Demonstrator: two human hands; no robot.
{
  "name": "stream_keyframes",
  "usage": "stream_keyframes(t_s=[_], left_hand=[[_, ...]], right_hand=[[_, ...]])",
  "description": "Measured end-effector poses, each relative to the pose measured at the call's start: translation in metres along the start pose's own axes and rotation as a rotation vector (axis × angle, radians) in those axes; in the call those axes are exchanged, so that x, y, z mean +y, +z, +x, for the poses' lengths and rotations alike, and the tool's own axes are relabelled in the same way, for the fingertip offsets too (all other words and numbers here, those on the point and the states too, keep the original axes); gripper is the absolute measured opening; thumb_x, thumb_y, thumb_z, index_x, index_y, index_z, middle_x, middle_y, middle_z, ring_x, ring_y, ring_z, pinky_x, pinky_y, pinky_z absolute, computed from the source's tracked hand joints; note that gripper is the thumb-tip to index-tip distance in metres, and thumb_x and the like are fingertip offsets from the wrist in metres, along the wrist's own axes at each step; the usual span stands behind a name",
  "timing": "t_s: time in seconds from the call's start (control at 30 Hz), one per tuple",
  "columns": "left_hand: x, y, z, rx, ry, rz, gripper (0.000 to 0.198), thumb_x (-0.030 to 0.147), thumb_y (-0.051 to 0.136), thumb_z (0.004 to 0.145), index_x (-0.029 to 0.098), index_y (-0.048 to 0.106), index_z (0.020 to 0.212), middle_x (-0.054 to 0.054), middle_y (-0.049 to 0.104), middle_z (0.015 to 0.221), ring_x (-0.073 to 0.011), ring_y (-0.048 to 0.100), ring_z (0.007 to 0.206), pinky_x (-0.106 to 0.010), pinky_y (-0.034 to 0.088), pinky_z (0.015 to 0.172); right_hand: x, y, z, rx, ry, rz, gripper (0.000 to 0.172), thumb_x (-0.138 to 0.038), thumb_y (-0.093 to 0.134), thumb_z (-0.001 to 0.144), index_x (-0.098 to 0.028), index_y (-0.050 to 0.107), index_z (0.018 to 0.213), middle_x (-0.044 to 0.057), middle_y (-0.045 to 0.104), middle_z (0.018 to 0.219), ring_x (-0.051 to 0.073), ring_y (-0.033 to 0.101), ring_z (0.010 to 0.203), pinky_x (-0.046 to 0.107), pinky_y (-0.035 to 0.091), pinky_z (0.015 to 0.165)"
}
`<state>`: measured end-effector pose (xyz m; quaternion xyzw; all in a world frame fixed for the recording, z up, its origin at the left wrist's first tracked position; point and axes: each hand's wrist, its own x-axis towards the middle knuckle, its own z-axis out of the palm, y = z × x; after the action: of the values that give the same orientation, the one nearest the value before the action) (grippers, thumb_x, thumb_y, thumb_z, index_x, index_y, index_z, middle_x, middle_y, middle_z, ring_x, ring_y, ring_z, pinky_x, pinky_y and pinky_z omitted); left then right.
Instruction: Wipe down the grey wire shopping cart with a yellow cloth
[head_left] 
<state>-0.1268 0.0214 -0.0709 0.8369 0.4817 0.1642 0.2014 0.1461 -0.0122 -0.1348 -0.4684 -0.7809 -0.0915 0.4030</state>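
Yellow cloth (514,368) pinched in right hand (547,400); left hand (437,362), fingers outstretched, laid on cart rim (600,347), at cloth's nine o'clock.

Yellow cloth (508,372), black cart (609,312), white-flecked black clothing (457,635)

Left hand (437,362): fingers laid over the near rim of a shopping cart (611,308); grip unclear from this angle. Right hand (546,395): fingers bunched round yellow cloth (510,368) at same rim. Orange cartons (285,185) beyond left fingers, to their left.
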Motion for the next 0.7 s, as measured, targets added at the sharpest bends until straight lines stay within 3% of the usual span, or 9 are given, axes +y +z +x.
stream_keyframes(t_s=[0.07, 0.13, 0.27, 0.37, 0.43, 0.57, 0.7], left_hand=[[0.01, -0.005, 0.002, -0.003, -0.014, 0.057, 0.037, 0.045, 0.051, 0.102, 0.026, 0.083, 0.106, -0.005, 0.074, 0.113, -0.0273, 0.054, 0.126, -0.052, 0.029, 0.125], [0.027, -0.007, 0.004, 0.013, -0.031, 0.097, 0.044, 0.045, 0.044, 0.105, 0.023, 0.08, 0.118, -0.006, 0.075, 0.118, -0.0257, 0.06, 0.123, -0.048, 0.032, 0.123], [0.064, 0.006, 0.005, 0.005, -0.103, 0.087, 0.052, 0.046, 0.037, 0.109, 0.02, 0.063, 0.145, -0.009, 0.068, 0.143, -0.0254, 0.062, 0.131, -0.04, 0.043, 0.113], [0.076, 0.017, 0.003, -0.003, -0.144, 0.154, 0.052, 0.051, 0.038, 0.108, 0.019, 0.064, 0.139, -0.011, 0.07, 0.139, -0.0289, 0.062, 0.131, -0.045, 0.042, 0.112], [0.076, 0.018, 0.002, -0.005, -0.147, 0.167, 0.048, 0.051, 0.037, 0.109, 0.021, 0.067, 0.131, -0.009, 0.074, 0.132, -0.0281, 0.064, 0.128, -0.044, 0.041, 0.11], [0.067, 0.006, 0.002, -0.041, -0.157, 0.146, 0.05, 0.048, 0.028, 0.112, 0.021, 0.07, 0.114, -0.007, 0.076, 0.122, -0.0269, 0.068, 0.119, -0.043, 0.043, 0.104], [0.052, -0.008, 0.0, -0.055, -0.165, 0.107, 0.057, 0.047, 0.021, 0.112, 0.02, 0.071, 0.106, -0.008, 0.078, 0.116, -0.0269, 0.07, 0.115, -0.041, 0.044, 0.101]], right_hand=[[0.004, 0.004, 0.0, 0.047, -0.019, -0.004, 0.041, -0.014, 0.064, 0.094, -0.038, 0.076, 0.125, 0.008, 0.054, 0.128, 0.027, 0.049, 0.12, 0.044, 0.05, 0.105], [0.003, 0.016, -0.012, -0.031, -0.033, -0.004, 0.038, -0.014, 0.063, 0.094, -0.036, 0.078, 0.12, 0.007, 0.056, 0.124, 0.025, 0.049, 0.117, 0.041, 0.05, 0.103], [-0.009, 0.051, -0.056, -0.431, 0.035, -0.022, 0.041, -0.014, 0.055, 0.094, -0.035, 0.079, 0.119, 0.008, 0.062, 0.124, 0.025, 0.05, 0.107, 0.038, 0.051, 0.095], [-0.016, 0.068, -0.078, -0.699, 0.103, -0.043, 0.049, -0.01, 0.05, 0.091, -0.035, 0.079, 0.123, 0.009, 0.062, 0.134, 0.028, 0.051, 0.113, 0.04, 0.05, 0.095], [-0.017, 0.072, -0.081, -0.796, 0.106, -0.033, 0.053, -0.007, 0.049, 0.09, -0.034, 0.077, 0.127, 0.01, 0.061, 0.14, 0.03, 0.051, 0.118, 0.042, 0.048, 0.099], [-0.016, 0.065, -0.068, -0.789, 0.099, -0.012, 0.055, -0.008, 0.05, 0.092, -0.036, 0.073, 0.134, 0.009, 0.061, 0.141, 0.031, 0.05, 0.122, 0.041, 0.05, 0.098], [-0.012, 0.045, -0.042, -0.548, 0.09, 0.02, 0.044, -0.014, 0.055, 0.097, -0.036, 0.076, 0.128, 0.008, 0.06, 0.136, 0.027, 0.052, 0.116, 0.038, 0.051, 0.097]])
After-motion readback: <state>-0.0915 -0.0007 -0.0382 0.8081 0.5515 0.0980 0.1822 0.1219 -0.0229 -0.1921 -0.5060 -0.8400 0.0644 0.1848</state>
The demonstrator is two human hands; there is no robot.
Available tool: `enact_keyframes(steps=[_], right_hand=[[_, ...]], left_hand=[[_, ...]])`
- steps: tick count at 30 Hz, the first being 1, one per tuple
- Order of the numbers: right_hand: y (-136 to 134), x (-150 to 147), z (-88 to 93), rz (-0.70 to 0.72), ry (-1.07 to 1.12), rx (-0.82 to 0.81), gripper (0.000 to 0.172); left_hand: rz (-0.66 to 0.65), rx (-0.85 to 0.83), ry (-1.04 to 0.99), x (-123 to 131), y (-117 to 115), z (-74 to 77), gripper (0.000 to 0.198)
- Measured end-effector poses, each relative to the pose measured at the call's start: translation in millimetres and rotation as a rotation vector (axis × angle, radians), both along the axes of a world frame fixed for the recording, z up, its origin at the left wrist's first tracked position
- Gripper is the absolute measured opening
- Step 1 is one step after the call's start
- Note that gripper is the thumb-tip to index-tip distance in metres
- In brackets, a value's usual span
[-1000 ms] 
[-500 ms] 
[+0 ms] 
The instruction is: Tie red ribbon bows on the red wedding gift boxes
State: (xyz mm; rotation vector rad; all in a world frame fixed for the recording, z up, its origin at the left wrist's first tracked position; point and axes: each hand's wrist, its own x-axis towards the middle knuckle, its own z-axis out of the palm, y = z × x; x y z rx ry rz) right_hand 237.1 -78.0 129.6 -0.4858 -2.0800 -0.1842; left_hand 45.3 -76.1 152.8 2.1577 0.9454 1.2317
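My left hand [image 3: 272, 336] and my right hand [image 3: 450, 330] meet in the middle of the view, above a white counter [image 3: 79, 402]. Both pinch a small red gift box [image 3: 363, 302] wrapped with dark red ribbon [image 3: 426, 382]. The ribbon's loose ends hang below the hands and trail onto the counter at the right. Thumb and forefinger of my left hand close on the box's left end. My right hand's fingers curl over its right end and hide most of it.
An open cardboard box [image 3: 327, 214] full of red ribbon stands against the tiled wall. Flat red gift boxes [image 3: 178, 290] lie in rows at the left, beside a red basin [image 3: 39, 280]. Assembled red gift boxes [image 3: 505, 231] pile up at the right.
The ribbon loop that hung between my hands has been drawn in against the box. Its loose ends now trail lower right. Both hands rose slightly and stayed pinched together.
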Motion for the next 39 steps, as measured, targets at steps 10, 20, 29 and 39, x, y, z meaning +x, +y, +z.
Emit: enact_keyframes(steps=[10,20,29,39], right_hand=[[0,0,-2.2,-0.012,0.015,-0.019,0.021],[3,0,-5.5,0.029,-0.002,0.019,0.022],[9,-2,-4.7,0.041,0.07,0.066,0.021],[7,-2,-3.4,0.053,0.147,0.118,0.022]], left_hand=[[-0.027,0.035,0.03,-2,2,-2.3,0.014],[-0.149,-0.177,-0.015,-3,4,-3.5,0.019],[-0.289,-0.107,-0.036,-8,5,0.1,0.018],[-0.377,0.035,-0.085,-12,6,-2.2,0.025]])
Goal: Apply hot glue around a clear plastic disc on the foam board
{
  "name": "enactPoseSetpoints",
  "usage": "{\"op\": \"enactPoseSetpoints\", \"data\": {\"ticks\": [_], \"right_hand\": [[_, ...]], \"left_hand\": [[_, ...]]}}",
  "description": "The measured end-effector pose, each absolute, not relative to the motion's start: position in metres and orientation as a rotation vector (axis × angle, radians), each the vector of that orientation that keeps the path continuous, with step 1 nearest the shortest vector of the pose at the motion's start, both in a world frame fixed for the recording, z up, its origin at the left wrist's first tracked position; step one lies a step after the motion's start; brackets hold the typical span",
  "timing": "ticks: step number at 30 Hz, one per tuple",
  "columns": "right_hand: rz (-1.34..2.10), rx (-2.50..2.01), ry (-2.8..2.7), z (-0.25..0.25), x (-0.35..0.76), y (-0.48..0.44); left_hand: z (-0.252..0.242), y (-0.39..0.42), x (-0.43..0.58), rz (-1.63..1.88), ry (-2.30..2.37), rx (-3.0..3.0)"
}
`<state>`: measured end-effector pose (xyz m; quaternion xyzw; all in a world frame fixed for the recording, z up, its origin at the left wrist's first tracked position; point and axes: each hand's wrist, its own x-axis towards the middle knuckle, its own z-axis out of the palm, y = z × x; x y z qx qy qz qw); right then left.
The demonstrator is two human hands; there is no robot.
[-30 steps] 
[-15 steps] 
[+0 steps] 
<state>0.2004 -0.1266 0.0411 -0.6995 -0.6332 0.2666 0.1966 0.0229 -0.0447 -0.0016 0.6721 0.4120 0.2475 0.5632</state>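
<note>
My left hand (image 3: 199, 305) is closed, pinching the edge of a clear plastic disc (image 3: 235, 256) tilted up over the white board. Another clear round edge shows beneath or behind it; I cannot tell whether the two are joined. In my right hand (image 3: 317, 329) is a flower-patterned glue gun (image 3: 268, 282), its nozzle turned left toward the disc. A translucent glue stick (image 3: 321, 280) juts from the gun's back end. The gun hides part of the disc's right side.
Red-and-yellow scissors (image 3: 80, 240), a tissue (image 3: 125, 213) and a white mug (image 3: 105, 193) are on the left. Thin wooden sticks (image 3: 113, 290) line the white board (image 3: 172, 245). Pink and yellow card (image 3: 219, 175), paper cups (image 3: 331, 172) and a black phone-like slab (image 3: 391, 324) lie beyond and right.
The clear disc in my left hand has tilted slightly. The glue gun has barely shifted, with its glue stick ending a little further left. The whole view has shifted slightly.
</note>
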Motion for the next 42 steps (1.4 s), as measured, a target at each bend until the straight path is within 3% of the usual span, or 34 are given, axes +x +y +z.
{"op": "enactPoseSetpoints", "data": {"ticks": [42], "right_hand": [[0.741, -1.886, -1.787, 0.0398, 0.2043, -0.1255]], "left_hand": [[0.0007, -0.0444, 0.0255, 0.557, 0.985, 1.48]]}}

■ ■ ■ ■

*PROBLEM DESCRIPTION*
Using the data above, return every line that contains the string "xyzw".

*EXERCISE SOLUTION*
`<state>`: measured end-effector pose (xyz m; quaternion xyzw; all in a world frame fixed for the recording, z up, its origin at the left wrist's first tracked position; point and axes: each hand's wrist, its own x-axis towards the middle knuckle, its own z-axis out of the palm, y = z × x; after the action: of the values that give the same orientation, the one nearest the value before the action) (grippers, thumb_x, thumb_y, thumb_z, index_x, index_y, index_z, middle_x, middle_y, middle_z, ring_x, ring_y, ring_z, pinky_x, pinky_y and pinky_z omitted); left then right.
`<state>`: measured end-effector pose (xyz m; quaternion xyzw; all in a world frame fixed for the recording, z up, its origin at the left wrist's first tracked position; point and axes: each hand's wrist, its own x-axis towards the middle knuckle, its own z-axis out of the palm, y = z × x; x y z qx qy qz qw); right then left.

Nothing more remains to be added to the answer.